• _What this task involves_: Please write out every line of the material, leaving out any picture.

• _Given information_:
--

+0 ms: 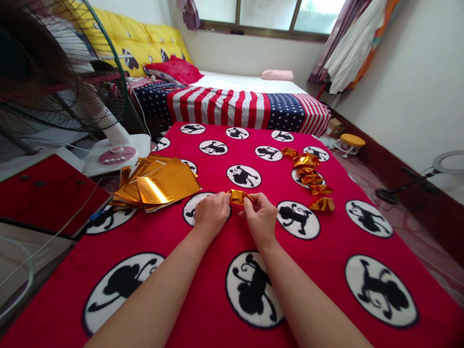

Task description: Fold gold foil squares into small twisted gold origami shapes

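Between my two hands, at the middle of the red cloth (203, 166), is a small folded gold foil piece (238, 196). My left hand (212, 212) pinches its left end, fingers closed. The right end is held between the thumb and fingers of my right hand (260, 216). A fanned stack of flat gold foil sheets (168, 183) lies to the left of my left hand. Beyond my right hand, several folded gold pieces (308, 174) lie in a loose row, the nearest one (323, 204) a little apart.
A fan (116, 150) stands at the left, beside a red cabinet (50, 193). Behind the cloth is a bed with a striped and starred cover (224, 106). A yellow stool (352, 140) and a stand with a ring (449, 162) are on the floor at the right.
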The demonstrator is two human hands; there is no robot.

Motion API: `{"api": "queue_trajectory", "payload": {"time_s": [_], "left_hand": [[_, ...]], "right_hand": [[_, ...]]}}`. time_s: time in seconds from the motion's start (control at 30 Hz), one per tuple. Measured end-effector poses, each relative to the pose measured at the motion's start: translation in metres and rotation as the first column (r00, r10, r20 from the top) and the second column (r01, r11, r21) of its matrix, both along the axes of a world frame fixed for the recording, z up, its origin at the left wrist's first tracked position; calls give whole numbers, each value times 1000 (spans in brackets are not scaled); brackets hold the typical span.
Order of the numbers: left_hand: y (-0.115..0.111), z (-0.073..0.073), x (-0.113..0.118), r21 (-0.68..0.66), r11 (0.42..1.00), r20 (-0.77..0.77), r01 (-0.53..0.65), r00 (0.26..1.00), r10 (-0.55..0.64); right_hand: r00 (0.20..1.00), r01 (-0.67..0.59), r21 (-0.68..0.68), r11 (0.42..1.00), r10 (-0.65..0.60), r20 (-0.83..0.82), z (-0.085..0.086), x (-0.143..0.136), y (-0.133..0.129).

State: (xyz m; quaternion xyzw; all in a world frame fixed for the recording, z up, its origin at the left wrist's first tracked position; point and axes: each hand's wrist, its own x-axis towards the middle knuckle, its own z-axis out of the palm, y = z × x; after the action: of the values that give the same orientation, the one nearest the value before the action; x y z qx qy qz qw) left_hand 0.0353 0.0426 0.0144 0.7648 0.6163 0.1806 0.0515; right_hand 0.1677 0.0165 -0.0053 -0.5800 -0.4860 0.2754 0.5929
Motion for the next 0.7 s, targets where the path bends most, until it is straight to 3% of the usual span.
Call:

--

• _Exercise result_:
+0 ms: 

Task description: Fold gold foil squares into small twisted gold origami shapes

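Between my two hands, at the middle of the red cloth (203, 166), is a small folded gold foil piece (238, 196). My left hand (212, 212) pinches its left end, fingers closed. The right end is held between the thumb and fingers of my right hand (260, 216). A fanned stack of flat gold foil sheets (168, 183) lies to the left of my left hand. Beyond my right hand, several folded gold pieces (308, 174) lie in a loose row, the nearest one (323, 204) a little apart.
A fan (116, 150) stands at the left, beside a red cabinet (50, 193). Behind the cloth is a bed with a striped and starred cover (224, 106). A yellow stool (352, 140) and a stand with a ring (449, 162) are on the floor at the right.
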The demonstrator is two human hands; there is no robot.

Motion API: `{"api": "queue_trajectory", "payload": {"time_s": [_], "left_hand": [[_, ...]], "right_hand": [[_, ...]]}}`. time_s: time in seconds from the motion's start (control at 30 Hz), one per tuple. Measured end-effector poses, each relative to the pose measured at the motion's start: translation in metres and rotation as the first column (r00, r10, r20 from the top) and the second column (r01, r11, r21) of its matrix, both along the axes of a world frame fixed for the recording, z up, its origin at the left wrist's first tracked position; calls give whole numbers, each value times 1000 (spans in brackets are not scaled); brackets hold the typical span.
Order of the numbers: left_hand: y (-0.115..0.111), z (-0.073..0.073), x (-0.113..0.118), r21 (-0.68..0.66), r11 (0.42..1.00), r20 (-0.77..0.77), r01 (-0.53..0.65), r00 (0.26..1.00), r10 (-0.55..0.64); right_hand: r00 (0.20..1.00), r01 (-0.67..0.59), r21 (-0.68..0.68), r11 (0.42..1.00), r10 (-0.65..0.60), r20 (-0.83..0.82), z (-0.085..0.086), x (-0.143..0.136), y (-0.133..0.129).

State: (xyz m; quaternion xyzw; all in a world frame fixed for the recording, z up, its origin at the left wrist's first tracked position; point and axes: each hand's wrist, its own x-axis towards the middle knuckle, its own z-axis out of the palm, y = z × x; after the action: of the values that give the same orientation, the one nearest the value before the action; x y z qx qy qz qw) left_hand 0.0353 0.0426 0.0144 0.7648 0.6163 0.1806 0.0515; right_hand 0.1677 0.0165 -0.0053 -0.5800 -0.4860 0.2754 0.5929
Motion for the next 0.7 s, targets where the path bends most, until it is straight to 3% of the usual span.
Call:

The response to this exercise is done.